- Born: John James Sinclair June 3, 1933 Punnichy, Saskatchewan, Canada
- Died: November 9, 2012 (aged 79)

= Jim Sinclair (politician) =

John James Sinclair (June 3, 1933 – November 9, 2012) was a Non-Status Indian leader from Punnichy, Saskatchewan, Canada. Despite his Non-Status, rather than Métis, background, for many years he was one of the pre-eminent Métis leaders in Canada. Jim served as president of the Métis Society of Saskatchewan, and the Association of Métis and Non-Status Indians of Saskatchewan (AMNSIS), forerunners of the contemporary Métis Nation - Saskatchewan.

He had a difficult youth as a road allowance person, and struggled with alcohol addiction. After beating his addiction Jim worked extensively at community level organization among his people, to get them to sober up, take responsibility for their lives, and to lead others in the struggle for their rights. He learned to become an expert at using the media, at using confrontation politics to force government to deal with peoples' immediate needs and rights. He focused on issues such as housing, institutional racism, Aboriginal land rights, hunting, fishing, and trapping rights, and education. He was part of the team who helped to establish a major network of alcohol treatment centers, along with the Gabriel Dumont Institute of Métis Studies and Applied Research.

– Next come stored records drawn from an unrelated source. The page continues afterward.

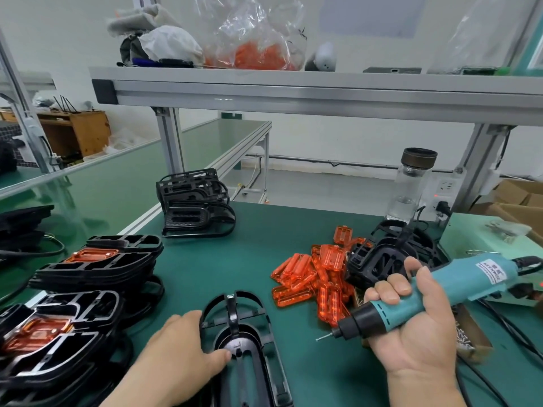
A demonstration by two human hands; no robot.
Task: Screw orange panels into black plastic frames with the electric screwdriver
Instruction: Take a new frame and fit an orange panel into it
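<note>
A black plastic frame (pixel 244 342) lies on the green mat at the bottom centre, with no orange panel in it. My left hand (pixel 179 356) holds its left side, thumb on the inner rim. My right hand (pixel 417 327) grips a teal electric screwdriver (pixel 435 292), raised to the right of the frame, its bit (pixel 324 336) pointing left with a screw on the tip. A heap of orange panels (pixel 317 277) lies between the frame and a pile of empty black frames (pixel 382 257).
Stacks of black frames with orange panels fitted (pixel 88 268) stand at the left. More empty frames (pixel 194 201) sit at the back, a glass bottle (pixel 411 186) at the back right. A box of screws (pixel 467 339) and cables lie at the right. An aluminium shelf (pixel 293 86) hangs overhead.
</note>
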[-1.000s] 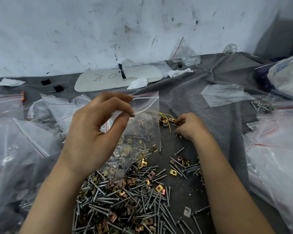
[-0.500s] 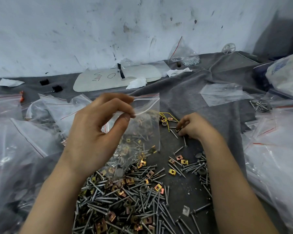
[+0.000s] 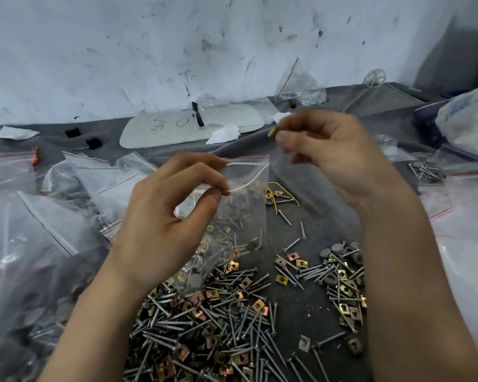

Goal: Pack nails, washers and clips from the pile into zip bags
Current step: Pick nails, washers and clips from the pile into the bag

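My left hand (image 3: pixel 160 224) pinches the open mouth of a clear zip bag (image 3: pixel 240 205) that hangs over the pile; the bag holds a few nails, clips and a washer near its bottom. Just above and right of the bag's mouth, my right hand (image 3: pixel 331 161) is raised and pinches a small brass clip (image 3: pixel 272 132) between thumb and fingertips. The pile of nails, brass clips and grey washers (image 3: pixel 232 321) spreads over the grey cloth (image 3: pixel 309 186) below both hands.
Filled and empty zip bags (image 3: pixel 39 221) crowd the left side, and more bags (image 3: pixel 464 244) lie on the right. A white board (image 3: pixel 188 125) and crumpled tissue (image 3: pixel 224 133) sit by the wall. A bag of small metal parts (image 3: pixel 301 89) stands behind.
My right hand has lifted from the cloth with a brass clip and moved up to beside the bag's mouth. My left hand keeps holding the bag in place.
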A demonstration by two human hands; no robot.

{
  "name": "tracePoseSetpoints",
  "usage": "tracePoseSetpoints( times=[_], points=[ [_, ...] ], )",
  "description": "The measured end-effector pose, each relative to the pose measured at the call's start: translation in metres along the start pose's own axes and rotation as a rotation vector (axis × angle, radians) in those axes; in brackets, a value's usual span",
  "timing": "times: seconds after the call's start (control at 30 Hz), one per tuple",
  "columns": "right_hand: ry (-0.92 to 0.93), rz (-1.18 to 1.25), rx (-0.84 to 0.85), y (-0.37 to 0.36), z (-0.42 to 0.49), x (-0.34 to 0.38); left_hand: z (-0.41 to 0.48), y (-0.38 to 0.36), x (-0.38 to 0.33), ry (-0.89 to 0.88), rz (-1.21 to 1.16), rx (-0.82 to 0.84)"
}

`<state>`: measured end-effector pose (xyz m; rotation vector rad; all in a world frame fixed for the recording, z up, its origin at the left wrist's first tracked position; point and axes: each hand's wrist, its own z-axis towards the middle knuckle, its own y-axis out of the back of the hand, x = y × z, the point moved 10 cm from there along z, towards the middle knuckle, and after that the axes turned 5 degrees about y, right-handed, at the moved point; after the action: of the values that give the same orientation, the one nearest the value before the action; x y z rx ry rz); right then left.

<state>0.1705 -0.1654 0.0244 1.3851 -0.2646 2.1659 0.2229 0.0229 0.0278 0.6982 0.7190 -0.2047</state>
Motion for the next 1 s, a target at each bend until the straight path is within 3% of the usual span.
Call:
tracePoseSetpoints(
  times=[0.1,0.23,0.4,0.47,0.57,0.63,0.83,1.0],
  points=[
    [0.099,-0.067,0.129,-0.029,-0.008,0.038,0.0,-0.001,-0.004,-0.021,0.01,0.002],
    [0.056,-0.279,0.198,-0.043,-0.012,0.037,-0.001,0.0,-0.008,-0.041,0.007,-0.003],
    [0.021,-0.26,-0.012,-0.007,-0.006,0.027,0.0,0.008,-0.002,-0.005,-0.007,-0.041],
    [-0.158,-0.424,0.032,0.003,-0.009,-0.004,0.0,0.011,0.001,0.015,-0.02,-0.052],
    [-0.577,-0.622,0.387,-0.004,-0.039,-0.063,0.0,0.014,0.002,0.024,-0.018,-0.065],
    [-0.663,-0.695,0.459,-0.006,-0.05,-0.078,0.0,0.015,0.002,0.027,-0.027,-0.063],
    [-0.52,-1.143,0.613,-0.03,-0.063,-0.099,-0.001,0.015,-0.007,-0.002,-0.038,-0.059],
    [-0.41,-1.181,0.597,-0.033,-0.076,-0.112,-0.002,0.02,-0.016,-0.037,-0.077,-0.056]
  ],
)
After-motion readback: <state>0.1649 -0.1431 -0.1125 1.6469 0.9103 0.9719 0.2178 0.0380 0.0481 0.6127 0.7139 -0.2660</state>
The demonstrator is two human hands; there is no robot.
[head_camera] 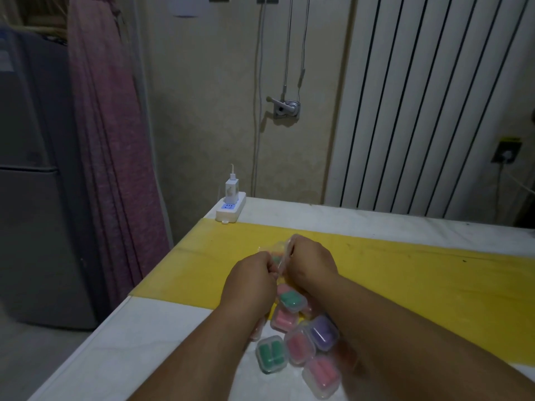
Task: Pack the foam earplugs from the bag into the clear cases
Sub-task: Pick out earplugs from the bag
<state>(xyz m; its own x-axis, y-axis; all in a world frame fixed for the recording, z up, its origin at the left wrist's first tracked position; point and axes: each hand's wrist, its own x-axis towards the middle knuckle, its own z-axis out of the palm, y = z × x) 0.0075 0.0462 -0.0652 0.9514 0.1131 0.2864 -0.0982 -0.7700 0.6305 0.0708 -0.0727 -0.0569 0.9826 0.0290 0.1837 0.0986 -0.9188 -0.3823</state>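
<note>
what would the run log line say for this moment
left hand: pinches clear bag | right hand: pinches same bag | filled cases: heaped on table by wrists | phase: likely working bag open

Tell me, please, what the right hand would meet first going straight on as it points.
Past the clear bag it pinches, the right hand faces yellow cloth; the white power strip at the far corner probably comes first, though depth is unclear.

l hand (252,274), r hand (312,260) curled, close
</note>
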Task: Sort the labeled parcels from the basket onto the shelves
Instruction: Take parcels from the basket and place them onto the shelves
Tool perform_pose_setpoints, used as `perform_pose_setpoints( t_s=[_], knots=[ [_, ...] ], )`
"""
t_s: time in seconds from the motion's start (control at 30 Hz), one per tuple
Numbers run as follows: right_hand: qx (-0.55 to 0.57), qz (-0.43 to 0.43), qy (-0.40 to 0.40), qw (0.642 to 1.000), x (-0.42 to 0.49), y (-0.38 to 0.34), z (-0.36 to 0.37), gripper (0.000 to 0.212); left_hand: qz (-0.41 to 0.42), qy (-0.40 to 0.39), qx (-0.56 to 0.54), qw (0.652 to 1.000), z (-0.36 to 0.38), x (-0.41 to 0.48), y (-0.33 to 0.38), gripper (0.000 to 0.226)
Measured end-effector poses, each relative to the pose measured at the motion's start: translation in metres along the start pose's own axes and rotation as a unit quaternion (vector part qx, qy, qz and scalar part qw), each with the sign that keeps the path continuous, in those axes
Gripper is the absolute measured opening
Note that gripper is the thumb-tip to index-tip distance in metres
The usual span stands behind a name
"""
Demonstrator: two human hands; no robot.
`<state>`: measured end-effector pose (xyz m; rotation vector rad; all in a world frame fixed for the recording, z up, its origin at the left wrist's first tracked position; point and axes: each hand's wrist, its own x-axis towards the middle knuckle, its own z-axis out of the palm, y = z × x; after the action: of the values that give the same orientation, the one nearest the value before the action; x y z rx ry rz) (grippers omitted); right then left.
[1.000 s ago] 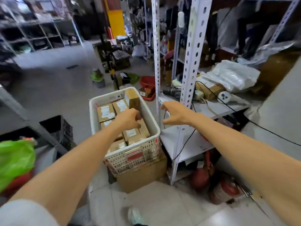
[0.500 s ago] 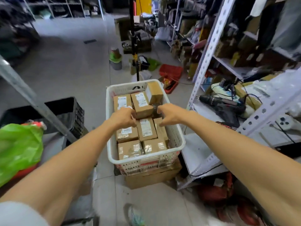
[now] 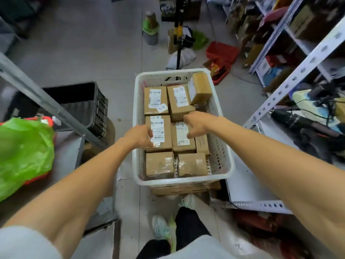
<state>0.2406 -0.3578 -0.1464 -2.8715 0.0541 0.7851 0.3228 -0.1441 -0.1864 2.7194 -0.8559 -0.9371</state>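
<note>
**While both hands are in the basket: A-2 parcels handled**

As seen from the head cam, the white basket [image 3: 183, 182] is set on a cardboard box [image 3: 184, 190] on the floor, w/ the shelf rack [image 3: 291, 79] just to its R. The L hand [image 3: 139, 136] is curled round the L edge of the left A-2 parcel [image 3: 162, 135] in the mid row, thumb laid on its label, so that parcel is gripped. The R hand [image 3: 197, 122] is placed at the far R corner of the right A-2 parcel [image 3: 182, 139], fingers bent. Whether it's actually gripped can't be told, as the contact is hidden. Two A-1 parcels [image 3: 155, 100] are laid flat in the far row, w/ a tilted parcel [image 3: 200, 88] leant in the far R corner. Unmarked parcels [image 3: 159, 164] are packed in the near row. A green bag [image 3: 22, 150] and black crate [image 3: 93, 103] are seen to the L.
</note>
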Motion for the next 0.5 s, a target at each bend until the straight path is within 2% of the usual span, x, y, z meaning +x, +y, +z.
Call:
perform_pose_setpoints(
  t_s=[0.2,0.4,0.5],
  knots=[
    [-0.01,-0.027,-0.018,0.999,0.048,0.029,-0.015,0.036,-0.041,0.012,-0.003,0.999,-0.023,0.038,0.009,0.041],
    [0.036,-0.003,-0.07,0.997,0.089,0.051,0.008,0.056,-0.079,0.003,-0.04,0.996,-0.007,0.073,0.006,0.048],
    [0.039,0.0,-0.111,0.993,0.108,0.054,0.035,0.057,-0.101,-0.017,-0.053,0.993,0.016,0.091,-0.005,0.051]
  ],
)
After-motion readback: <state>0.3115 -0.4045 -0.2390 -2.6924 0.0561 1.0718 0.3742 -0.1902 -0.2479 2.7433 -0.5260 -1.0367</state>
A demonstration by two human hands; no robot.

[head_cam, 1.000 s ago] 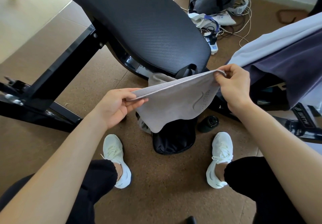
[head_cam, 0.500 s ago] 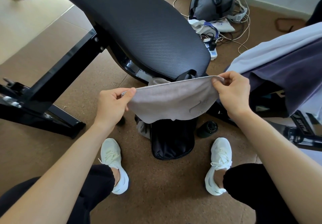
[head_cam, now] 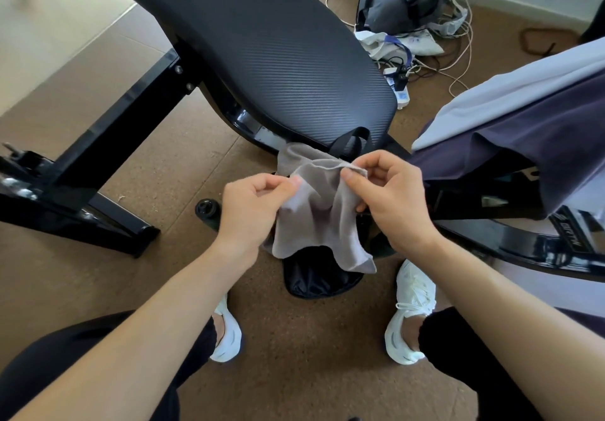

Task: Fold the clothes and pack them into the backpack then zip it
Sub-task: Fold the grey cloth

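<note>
Roughly mid-task, by my reading. The black bench fills the upper view. To its right a heap of purple and pale garments lies draped and unfolded, so I judge these are left to fold.

The black backpack stands on the floor between the feet, against the bench end. Its mouth is hidden behind the cloth, so the zip state cannot be told; zipping remains in any case. A fold of grey fabric shows at its top, possibly an item already inside, but I am not certain.

The grey cloth hangs in the air just above the backpack, doubled along its top edge. The fold is under way and the cloth is not packed.

The left hand and right hand are raised close together, forearms converging. Each pinches the cloth's top edge between thumb and forefinger, with the other fingers curled in.
</note>
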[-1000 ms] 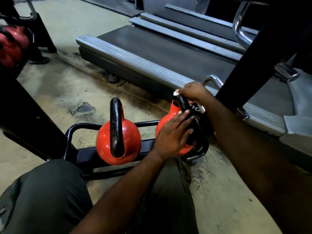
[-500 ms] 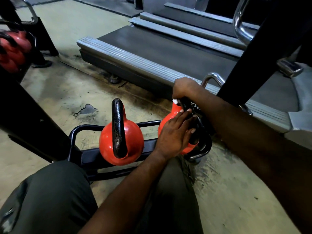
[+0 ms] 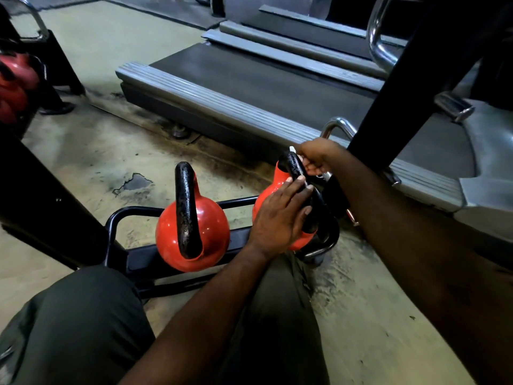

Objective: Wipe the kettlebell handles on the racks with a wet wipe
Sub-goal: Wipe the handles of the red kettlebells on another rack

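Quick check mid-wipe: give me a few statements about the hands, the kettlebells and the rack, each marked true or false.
1. The left kettlebell and the right kettlebell both sit on the low black rack. True.
2. The right hand is working on the left kettlebell. False: it holds the white wipe at the top of the right kettlebell's handle.
3. The left hand rests on the right kettlebell with its fingers fairly straight. True.
4. The left kettlebell lies tipped over on the floor. False: it stands on the rack, handle up.
5. A treadmill lies beyond the rack. True.
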The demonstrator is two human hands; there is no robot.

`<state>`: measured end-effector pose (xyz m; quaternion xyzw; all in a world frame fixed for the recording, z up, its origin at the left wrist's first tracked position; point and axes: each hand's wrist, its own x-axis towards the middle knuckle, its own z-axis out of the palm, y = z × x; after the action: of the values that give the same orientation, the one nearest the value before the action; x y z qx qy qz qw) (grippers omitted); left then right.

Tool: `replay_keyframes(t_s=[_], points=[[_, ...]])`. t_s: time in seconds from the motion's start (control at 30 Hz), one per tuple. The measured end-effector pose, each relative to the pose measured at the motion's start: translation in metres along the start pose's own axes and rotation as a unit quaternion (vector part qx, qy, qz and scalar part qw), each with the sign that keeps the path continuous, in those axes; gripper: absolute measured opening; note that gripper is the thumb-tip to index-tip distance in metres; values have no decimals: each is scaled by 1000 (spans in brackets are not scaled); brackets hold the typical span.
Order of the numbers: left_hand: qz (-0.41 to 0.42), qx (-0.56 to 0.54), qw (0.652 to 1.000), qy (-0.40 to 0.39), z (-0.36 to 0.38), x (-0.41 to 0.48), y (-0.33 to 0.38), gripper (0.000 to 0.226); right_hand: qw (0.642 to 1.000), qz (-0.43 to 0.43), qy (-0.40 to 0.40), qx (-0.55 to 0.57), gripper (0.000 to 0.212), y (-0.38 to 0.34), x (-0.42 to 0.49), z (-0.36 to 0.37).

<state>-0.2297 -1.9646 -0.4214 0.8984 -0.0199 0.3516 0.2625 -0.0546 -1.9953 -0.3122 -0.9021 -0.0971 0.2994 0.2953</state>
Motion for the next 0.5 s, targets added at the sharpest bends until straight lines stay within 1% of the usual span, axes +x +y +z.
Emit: replay_keyframes(t_s=[0.07, 0.1, 0.13, 0.17, 0.23, 0.27, 0.33, 0.4, 0.43, 0.47, 0.5], points=[[2, -4, 1000, 0, 3, 0, 2, 41, 997, -4, 4, 72, 25, 15, -6, -4], [2, -5, 1000, -1, 5, 0, 4, 41, 997, -33, 28, 68, 24, 21, -11, -7], [3, -6, 1000, -2, 7, 0, 6, 42, 995, -81, 62, 23, 25, 24, -14, -10], [3, -7, 1000, -3, 8, 0, 8, 42, 984, -133, 103, -57, 28, 25, -18, -13], [5, -7, 1000, -7, 8, 3, 6, 43, 937, -215, 181, -206, 21, 12, -25, -10], [7, -7, 1000, -9, 7, 4, 4, 43, 909, -250, 200, -266, 18, 1, -26, -4], [12, -5, 1000, -11, 6, 4, 2, 42, 852, -286, 198, -392, 19, -19, -27, 12], [22, -2, 1000, -10, 6, 1, 4, 41, 795, -292, 184, -498, 24, -28, -27, 27], [25, 1, 1000, -10, 5, -1, 6, 41, 774, -293, 172, -534, 24, -28, -27, 31], [27, 4, 1000, -12, 4, -1, 8, 42, 764, -296, 158, -551, 21, -27, -31, 31], [27, 5, 1000, -12, 3, -2, 9, 42, 767, -304, 148, -545, 15, -25, -36, 27]])
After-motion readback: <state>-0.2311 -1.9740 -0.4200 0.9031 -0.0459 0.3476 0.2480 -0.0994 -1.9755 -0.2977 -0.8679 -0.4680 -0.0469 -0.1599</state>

In 1987, during the Canadian constitutional talks that led to the Meech Lake Accord, Sinclair took a strong stance against Premiers Grant Devine of Saskatchewan and Bill Vander Zalm of British Columbia for what he saw as their antagonism to Métis rights. From 1994 to 1996, Mr. Sinclair led the national Congress of Aboriginal Peoples. From 1996 up until his death he was President of the Congress of Aboriginal Peoples of Saskatchewan.

Sinclair was awarded the Order of the Métis Nation in 2004 for a lifetime of service to the Aboriginal community.
On October 25, 2012, he was honoured at the Saskatchewan Indian Nation Assembly.

Sinclair died on November 9, 2012, at the age of 79 after battling cancer.